There is also the risk of a tenant defaulting (not paying rent/breaking a lease).  Even once grade-A retailers are now teetering on bankruptcy.  Sears was a big deal forty years ago.  Now, it’s leaving the industry with a whimper.  You can do your best to vet a tenant with credit checks, background checks, and industry reports, but in the end, you are still at the risk of changing consumer demand as well as how well the tenant operates their business.

A risk related to financing also exists.  When the market turned sour in 2008, many banks were unwilling to lend.  This left many landlords in a tough position when it came time to refinance their loans.  Banks can ask for additional funds to be applied to a loan if the Loan-to-Value ratio (LTV) changes drastically.  Again, when the market turned and property values cratered, many landlords found themselves in the position where their loans were underwater (the loans were higher than the worth of the property).  When they went to refinance, they had to put more money against the loan to get refinancing on a property they had owned for years.

Mitigate, My Friend!

Here’s the thing, though, you can mitigate these risks.
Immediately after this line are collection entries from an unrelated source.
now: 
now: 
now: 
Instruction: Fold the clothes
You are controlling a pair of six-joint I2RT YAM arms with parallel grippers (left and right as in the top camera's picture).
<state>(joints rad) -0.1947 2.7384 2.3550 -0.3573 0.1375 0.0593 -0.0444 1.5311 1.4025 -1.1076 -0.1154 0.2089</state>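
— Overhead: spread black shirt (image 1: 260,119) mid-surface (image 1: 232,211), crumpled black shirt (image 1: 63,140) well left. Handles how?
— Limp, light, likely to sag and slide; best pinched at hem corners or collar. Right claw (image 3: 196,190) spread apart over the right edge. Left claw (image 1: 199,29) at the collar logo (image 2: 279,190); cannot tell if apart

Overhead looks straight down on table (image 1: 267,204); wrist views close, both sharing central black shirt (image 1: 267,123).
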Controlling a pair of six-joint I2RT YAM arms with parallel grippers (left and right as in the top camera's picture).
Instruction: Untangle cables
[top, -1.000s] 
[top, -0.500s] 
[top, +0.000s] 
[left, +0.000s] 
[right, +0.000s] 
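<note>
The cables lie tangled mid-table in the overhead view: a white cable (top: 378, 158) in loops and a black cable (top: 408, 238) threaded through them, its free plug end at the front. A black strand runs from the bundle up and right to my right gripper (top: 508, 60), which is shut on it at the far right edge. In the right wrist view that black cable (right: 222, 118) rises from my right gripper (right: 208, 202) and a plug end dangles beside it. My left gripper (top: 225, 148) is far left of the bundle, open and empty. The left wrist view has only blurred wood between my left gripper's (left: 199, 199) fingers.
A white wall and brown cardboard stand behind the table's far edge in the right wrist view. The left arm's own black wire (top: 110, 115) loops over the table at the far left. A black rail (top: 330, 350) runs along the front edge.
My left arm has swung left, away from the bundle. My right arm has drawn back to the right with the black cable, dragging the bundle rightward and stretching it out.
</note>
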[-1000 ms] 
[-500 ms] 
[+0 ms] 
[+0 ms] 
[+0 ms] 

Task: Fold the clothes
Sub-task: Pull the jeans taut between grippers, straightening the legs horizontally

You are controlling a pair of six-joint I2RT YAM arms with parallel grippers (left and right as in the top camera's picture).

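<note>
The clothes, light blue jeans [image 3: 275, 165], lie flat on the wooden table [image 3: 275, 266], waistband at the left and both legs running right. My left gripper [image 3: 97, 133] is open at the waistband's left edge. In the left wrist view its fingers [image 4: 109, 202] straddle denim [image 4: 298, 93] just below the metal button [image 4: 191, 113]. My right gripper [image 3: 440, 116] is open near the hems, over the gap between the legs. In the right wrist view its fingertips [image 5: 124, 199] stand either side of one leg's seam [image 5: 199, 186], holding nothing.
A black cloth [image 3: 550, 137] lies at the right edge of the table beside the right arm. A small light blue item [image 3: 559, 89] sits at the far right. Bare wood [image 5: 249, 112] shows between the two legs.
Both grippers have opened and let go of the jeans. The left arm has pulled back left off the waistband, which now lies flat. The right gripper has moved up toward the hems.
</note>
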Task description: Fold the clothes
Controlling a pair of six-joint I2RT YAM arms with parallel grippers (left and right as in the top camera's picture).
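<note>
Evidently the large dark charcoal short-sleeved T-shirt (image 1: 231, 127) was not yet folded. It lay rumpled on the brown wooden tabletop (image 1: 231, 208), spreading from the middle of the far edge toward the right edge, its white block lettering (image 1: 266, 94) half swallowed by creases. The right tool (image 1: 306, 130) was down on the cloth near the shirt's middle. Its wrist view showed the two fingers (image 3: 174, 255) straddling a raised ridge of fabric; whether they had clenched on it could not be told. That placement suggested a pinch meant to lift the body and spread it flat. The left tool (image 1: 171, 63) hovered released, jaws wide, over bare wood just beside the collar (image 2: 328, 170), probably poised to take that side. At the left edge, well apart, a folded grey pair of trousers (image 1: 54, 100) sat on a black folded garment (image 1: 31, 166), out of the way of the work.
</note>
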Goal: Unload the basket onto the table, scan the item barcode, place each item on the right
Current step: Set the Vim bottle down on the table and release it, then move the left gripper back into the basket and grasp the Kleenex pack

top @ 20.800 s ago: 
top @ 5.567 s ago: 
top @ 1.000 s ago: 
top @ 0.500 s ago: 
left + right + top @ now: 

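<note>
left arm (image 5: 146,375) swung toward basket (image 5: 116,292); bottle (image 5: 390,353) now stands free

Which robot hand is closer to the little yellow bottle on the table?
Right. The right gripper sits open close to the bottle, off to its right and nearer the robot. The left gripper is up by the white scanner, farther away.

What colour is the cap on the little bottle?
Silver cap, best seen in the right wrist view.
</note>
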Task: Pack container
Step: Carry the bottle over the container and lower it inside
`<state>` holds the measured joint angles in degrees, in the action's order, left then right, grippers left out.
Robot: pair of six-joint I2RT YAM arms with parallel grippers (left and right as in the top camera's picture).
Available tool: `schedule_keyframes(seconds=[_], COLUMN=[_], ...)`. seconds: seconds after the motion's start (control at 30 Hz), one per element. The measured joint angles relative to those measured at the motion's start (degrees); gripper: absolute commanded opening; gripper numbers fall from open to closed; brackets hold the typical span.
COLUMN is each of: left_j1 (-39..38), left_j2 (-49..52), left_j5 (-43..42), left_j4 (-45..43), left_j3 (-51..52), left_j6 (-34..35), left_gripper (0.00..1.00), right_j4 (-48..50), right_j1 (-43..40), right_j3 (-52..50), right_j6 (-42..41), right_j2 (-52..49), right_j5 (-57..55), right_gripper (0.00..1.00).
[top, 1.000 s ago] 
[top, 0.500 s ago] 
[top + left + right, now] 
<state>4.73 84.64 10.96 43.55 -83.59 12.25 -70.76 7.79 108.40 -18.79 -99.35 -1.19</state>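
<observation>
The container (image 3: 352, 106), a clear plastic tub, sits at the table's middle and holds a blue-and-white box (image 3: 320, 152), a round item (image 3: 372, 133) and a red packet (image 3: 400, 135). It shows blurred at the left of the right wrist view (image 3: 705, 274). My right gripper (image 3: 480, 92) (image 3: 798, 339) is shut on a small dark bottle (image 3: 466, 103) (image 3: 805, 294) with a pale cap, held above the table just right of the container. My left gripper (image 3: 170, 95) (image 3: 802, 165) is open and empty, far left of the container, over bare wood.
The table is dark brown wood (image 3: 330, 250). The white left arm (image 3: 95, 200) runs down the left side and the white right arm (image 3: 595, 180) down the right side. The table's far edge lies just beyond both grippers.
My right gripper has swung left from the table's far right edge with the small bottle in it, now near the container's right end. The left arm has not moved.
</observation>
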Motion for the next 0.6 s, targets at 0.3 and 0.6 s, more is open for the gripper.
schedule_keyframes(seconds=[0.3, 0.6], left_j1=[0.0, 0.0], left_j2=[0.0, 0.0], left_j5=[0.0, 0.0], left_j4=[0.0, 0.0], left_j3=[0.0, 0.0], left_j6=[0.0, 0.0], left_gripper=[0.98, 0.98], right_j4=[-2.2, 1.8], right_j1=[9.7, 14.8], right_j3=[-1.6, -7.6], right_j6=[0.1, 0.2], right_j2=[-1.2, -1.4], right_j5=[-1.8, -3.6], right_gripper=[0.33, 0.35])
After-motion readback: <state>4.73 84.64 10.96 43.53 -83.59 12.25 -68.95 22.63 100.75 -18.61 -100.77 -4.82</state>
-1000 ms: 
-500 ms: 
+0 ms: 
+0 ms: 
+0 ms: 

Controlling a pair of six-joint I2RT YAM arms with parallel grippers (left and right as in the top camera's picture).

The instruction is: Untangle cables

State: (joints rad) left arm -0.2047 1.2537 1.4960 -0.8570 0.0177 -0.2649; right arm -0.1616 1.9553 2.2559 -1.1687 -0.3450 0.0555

You can get insurance for hazards such as earthquakes, fires, etc.  While you might not be able to stop the actual event, you can lessen the risk with proper care.

Man-made damage can also be mitigated through careful planning.  Better lighting, traffic control, etc. may stop costly damage to a property.  It won’t be eliminated, but you can reduce it by early attentiveness.

While you can’t stop every tenant from defaulting, you shouldn’t be caught totally off-guard either.  You or your property manager should have regular contact with your tenants and ask how they are doing, not only in your location, but nationally.  If they are a national tenant, follow how they’re performing in the national news reports.  If you start to see or hear warning signs, it’s time to get prepared.

Commercial lending is different than a residential loan.  While the amortization schedule may be close to the same period (20-25 years), the actual period they will carry the loan is much shorter.  Banks will often call the loan due in 10 years, thereby requiring a balloon payment or a refinance.  Unfortunately, many landlords don’t prepare for this moment, even though they knew it was on the horizon and was getting closer with each approaching day.  They will pull every dollar out of the property like an ATM, putting themselves in a poor position when the time for a refinance comes, especially if the market has turned.  It’s better to keep a cash reserve in place in case additional money is needed at the time of refinance.  You may also make accelerated principal payments to pay down your mortgage quicker which help with the Loan-to-Value ratio.

It's not often the most exciting path to take, but it’s about risk mitigation.  Saving a person after they’ve fallen off a ledge and are hanging by their fingernails is exciting news and will get you in the paper.  However, if that person had taken care in the first place and never gotten near the ledge, no one would have ever needed to rescue them. 

How is your level of risk in investing, whether it be commercial real estate, residential investment real estate or the stock market? 

Are you thinking ahead of what might happen? 

Or are you standing on a ledge, expecting for everything to work out fine?